Raw data:
■ ■ ■ ■ ■ ■ ■

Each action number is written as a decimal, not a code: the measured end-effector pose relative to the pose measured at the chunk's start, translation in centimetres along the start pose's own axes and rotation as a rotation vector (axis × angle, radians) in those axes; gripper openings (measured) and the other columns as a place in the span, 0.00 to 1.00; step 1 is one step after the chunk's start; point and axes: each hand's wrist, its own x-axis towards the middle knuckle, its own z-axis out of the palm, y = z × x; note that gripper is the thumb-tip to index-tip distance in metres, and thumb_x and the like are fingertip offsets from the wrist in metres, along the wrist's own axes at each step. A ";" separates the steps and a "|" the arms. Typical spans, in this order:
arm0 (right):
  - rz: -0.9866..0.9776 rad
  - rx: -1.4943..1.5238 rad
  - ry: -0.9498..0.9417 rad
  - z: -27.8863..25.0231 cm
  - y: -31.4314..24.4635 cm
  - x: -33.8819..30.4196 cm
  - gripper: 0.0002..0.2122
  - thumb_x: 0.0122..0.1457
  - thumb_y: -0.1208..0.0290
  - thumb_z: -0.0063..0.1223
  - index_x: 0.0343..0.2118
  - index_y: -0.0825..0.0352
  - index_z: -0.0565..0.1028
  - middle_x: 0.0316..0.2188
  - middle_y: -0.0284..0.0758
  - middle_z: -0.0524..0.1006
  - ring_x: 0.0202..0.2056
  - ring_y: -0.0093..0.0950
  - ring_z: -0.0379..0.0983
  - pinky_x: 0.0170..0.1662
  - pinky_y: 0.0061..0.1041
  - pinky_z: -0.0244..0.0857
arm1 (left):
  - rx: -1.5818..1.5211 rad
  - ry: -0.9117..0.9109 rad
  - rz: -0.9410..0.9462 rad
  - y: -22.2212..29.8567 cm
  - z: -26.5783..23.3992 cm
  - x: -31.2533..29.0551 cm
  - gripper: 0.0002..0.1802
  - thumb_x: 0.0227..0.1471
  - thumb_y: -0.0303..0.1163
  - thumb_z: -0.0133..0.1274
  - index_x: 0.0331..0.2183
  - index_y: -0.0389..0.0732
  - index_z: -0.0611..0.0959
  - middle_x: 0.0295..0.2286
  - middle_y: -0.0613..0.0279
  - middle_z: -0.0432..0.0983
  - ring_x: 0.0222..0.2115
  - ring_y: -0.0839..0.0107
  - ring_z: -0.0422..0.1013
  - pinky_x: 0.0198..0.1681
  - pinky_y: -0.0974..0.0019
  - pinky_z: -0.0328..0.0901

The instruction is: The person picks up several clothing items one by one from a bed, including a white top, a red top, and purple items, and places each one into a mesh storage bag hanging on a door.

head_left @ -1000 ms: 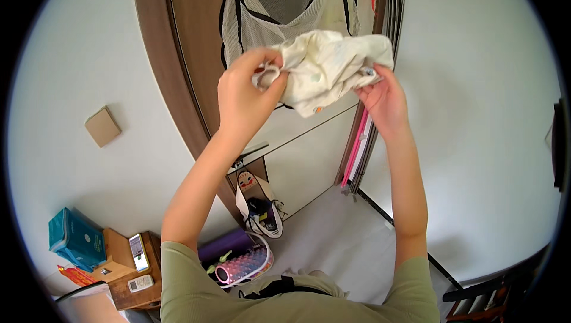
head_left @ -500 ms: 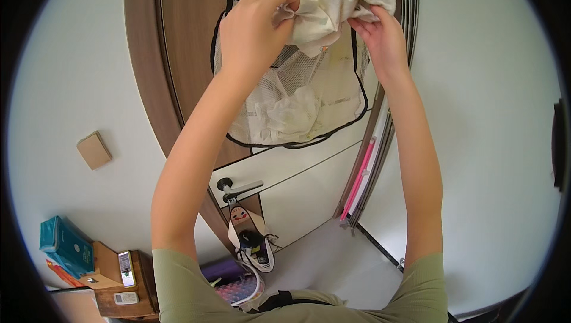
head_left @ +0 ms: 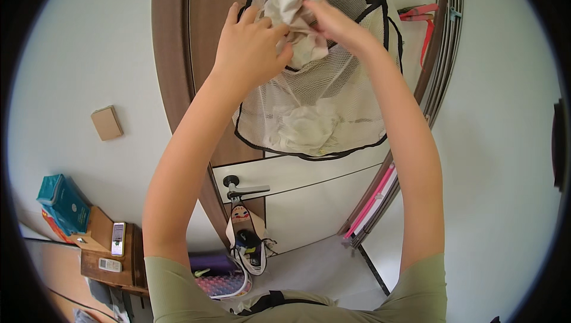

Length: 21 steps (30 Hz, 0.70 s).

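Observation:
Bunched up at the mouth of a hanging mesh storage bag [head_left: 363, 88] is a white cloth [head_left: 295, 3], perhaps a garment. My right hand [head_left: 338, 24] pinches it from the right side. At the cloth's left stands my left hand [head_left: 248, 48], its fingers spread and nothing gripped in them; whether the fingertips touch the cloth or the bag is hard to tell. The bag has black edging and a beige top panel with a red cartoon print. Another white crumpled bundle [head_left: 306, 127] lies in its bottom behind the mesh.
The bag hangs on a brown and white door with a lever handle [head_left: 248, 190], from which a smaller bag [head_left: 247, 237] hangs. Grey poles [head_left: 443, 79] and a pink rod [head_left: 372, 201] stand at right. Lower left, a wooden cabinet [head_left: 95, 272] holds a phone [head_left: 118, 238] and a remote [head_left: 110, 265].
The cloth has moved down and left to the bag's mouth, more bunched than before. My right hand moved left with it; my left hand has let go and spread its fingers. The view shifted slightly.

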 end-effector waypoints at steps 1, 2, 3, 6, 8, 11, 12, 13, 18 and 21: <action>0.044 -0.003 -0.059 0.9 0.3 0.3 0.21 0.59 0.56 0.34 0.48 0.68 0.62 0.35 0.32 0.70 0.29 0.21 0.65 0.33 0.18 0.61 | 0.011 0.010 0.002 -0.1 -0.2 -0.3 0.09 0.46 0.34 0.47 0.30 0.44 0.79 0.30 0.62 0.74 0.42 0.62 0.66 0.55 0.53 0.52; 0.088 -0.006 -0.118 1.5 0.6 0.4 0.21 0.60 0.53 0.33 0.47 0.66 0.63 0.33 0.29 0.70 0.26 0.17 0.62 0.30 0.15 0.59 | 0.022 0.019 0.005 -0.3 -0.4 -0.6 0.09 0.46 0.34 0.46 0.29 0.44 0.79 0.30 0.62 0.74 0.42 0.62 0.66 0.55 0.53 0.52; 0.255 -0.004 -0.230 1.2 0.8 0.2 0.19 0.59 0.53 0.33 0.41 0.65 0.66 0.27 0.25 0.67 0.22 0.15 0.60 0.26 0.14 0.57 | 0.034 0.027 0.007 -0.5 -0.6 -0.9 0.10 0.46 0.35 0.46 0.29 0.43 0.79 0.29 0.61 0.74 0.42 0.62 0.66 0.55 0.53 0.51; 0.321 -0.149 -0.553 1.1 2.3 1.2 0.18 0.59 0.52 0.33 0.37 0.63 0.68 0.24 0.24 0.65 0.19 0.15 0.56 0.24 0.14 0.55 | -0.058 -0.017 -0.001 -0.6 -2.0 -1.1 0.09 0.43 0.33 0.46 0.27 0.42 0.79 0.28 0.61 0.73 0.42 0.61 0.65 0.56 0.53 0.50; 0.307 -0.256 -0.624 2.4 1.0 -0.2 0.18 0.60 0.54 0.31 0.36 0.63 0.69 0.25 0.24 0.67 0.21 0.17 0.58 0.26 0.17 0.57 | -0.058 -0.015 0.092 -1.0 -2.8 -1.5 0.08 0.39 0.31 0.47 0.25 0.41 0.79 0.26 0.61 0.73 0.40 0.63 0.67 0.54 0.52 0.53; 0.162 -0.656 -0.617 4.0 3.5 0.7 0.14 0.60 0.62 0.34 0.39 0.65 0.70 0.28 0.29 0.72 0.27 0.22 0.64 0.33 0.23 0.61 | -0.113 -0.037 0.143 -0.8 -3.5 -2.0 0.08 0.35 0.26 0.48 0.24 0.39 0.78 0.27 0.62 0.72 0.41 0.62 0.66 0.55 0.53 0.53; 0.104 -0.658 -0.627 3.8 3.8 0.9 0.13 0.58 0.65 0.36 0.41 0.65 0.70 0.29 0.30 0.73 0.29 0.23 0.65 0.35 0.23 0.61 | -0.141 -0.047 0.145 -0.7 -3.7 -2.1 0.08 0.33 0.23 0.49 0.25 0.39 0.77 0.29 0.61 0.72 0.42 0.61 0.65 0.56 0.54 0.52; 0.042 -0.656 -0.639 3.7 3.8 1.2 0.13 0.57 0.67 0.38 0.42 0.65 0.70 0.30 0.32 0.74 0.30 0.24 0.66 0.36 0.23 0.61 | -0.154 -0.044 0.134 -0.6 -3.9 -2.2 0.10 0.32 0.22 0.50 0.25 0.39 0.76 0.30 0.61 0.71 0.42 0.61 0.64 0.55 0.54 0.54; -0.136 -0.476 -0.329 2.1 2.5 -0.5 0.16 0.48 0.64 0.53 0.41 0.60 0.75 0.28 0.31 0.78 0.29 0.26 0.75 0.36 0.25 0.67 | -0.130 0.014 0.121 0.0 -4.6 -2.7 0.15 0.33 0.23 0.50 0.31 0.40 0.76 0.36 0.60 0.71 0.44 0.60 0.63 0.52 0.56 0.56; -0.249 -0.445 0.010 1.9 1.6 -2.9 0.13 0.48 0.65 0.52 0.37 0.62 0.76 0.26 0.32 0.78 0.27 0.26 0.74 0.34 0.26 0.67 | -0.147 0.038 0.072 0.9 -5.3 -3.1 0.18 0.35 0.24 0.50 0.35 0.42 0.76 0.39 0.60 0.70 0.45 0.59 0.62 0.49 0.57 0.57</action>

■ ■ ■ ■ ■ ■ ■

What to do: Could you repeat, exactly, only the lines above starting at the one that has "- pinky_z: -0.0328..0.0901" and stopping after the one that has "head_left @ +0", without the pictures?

Response for this exercise:
  - pinky_z: -0.0328..0.0901

The instruction is: The person picks up several clothing items one by one from a bed, including a white top, a red top, and purple items, and places each one into a mesh storage bag hanging on a door.

head_left @ -1000 ms: 
head_left @ -500 ms: 
head_left @ +0 ms: 

There's no more to the output.